_Task_: Please repeat the listing exactly, starting at its first line and stopping after the line that contains "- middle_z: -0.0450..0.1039".
━━ Data extract ━━
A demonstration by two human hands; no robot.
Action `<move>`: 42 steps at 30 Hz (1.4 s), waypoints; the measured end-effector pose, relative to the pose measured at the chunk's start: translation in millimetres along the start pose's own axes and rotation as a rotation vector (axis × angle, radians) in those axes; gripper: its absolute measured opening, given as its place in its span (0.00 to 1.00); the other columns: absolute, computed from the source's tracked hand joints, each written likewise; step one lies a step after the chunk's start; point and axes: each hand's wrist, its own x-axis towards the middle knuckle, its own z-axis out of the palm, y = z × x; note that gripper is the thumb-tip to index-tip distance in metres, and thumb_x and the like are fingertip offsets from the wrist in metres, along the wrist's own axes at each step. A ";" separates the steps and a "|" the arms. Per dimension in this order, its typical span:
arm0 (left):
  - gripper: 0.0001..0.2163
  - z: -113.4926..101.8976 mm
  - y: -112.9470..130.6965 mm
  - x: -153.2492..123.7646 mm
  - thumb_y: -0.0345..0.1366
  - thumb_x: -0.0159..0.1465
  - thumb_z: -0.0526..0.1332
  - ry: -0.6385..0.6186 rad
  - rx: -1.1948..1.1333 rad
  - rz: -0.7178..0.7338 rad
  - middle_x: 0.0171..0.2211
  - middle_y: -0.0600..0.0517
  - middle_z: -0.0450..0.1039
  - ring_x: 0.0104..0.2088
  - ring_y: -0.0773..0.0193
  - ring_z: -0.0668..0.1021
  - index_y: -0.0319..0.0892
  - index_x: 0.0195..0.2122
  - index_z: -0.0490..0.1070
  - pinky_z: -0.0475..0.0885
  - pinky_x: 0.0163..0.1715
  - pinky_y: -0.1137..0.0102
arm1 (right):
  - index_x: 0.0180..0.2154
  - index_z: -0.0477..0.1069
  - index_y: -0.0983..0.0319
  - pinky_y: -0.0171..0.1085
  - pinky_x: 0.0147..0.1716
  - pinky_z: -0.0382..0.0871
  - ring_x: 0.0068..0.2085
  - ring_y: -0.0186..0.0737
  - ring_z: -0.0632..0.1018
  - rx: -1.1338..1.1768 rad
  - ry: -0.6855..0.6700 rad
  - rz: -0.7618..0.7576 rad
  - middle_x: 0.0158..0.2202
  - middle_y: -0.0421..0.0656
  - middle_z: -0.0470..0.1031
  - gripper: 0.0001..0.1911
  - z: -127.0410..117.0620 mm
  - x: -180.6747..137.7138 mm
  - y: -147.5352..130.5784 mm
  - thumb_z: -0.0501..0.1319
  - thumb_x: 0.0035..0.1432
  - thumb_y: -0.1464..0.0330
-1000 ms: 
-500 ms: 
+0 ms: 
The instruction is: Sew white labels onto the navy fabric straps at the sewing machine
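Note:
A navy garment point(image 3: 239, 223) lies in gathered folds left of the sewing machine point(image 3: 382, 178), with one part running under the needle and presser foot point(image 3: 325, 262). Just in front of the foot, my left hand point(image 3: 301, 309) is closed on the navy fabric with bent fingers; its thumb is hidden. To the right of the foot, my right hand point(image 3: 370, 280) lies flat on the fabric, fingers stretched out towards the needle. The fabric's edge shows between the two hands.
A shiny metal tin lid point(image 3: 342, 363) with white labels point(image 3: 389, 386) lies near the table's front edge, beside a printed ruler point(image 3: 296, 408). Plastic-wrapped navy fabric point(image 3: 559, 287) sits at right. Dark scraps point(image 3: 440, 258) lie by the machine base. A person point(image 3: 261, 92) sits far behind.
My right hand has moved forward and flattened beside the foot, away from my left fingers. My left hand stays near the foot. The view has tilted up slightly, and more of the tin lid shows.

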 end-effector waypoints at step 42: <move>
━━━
_Expected answer_:
A demonstration by two human hands; no robot.
Action `<move>`: 42 steps at 30 Hz (1.4 s), waypoints; the measured end-effector pose, relative to the pose measured at the chunk's start: translation in millimetres along the start pose's own axes and rotation as a rotation vector (axis × angle, radians) in those axes; gripper: its absolute measured opening, given as its place in its span (0.00 to 1.00); the other columns: absolute, computed from the source's tracked hand joints, each written likewise; step one lies a step after the chunk's start; point and axes: each hand's wrist, its own x-axis towards the middle knuckle, its own z-axis out of the palm, y = z × x; note that gripper is the thumb-tip to index-tip distance in metres, and thumb_x and the like are fingertip offsets from the wrist in metres, along the wrist's own axes at each step. A ";" separates the steps and a "|" the arms. Per dimension in this order, its typical span:
arm0 (left):
  - gripper: 0.0001..0.2163
  - z: -113.4926..101.8976 mm
  - y: -112.9470..130.6965 mm
  - x: -153.2492..123.7646 mm
  - thumb_y: -0.0345..0.1366
  - thumb_x: -0.0159..0.1465
  - thumb_z: -0.0526..0.1332
  - ry: -0.6385..0.6186 rad
  - rx: -1.1948..1.1333 rad
  - rz: -0.7178..0.7338 rad
  - middle_x: 0.0171..0.2211
  - middle_y: -0.0600..0.0517
  - middle_z: -0.0450..0.1039

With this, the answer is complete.